April Palmieri is an American photographer and musician who performed with a 12-piece all-woman percussion band, Pulsallama. During the early 1980s, the band played at such venues as the Mudd Club, the Pyramid, Danceteria, and Club 57 in New York's East Village. Palmieri's photography from this era, including of Keith Haring and John Sex, has been included in an exhibition at the Tate Liverpool and an exhibition at the Museum of Modern Art (MoMA).

==Education==
Palmieri received a BFA in 1978 from the School of Visual Arts.

==Pulsallama==
The no wave art-punk band Pulsallama opened for The Clash's Combat Rock tour several times in 1982 as an all-woman, all-percussion band. Their music has been described as percussive-heavy, crude, and shrieking. Their album, The Devil Lives in my Husband's Body, released on London's Y Records, has been described as a "joke that gets funnier every time you hear it." The song single was described as polyrhythmic, with a narrative that describes a man who howls like a hound and barks nightly in his basement. The song has been called a "post-new wave social satire" of suburban discord. Ann Magnuson, Wendy Wild and Jean Caffeine were among the members of the band.

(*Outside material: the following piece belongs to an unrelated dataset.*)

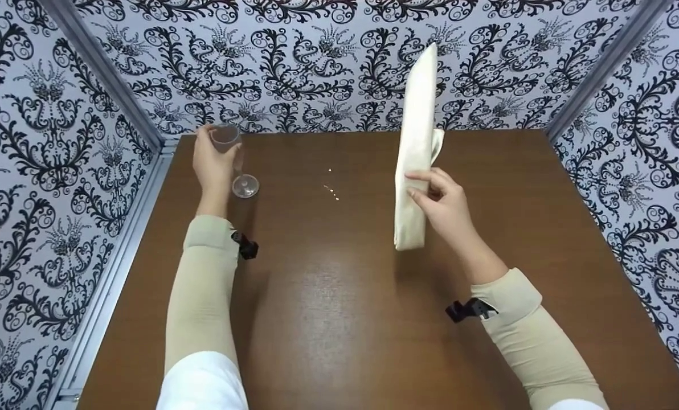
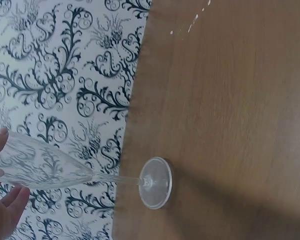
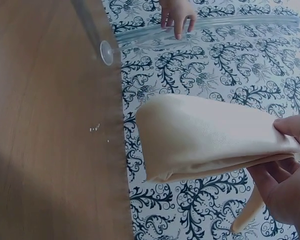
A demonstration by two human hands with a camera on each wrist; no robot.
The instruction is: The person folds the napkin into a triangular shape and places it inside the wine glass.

The band was active from 1980 to 1983; their distinctive sound has been compared to Bow Wow Wow and Bananarama. They performed in cocktail dresses with unusual props and instruments such as kitchen utensils. Jen B. Larson of BandCamp writes that for their first show, "Pulsallama recruited members from the Ladies Auxiliary of the Lower East Side, Magnuson's "twisted version" of a conservative women's civic club — plus [Jean] Caffeine, a practiced drummer from San Francisco punk band The Urge," and Palmieri recalled, "[she] did not know it was an actual band, and missed the second show." They toured Europe and the U.S. East Coast and were known for their "primal, yet glamorous absurdity" and cacophonous stage antics. Their neo-Dada music was both a reflection and critique of the Reagan Era.

The band emerged during the Club 57 Downtown scene cabaret in New York City as part of the tongue-in-cheek "Ladies Auxil [sic]" at the venue. The band was spontaneously formed to perform at the 'Rites of Spring Bacchanal' event. A writer for NME magazine wrote of their shows, "“I was dancing, screaming and laughing, all at the same time.”

Palmieri was also a close personal friend of performer and downtown scene figure, John Sex, and documented his life during the 1980s. Palmieri, who was a frequent performer at Club 57, recalls that the performance art space on Saint Marks Place was: “an open house to express yourself. We were delighted to let loose and be ourselves.”

In July 2020, the band released a self-titled album of songs recorded live in New York in 1983.

==Exhibitions==
In addition to performing, Palmieri photographed the punk scene in New York city. Her work was included in the exhibition Club 57: Film, Performance, and Art in the East Village, 1978-1983 at the Museum of Modern Art, NYC (2017-2018). In 2019, Palmieri showed work in the Yesterday's Tomorrowland Today exhibition curated by Ann Magnuson and Alexa Hunter in Los Angeles.

Twenty-five of her documentary photographs of Keith Haring were included in a show at the Tate Liverpool. Her photographic work from that show was later included in the New York Scene/Unseen exhibition at the Open Eye Gallery, Liverpool, along with the work of three other photographers. Her work was included in the MASS: Group Material exhibition held at Artspace in 1986. Group Material was a collective of artists that was active in the 1980s.

==Archive==
An archive of her papers, videos and ephemera from 1980 to 1990 are held at the NYU Fales Library Special Collections.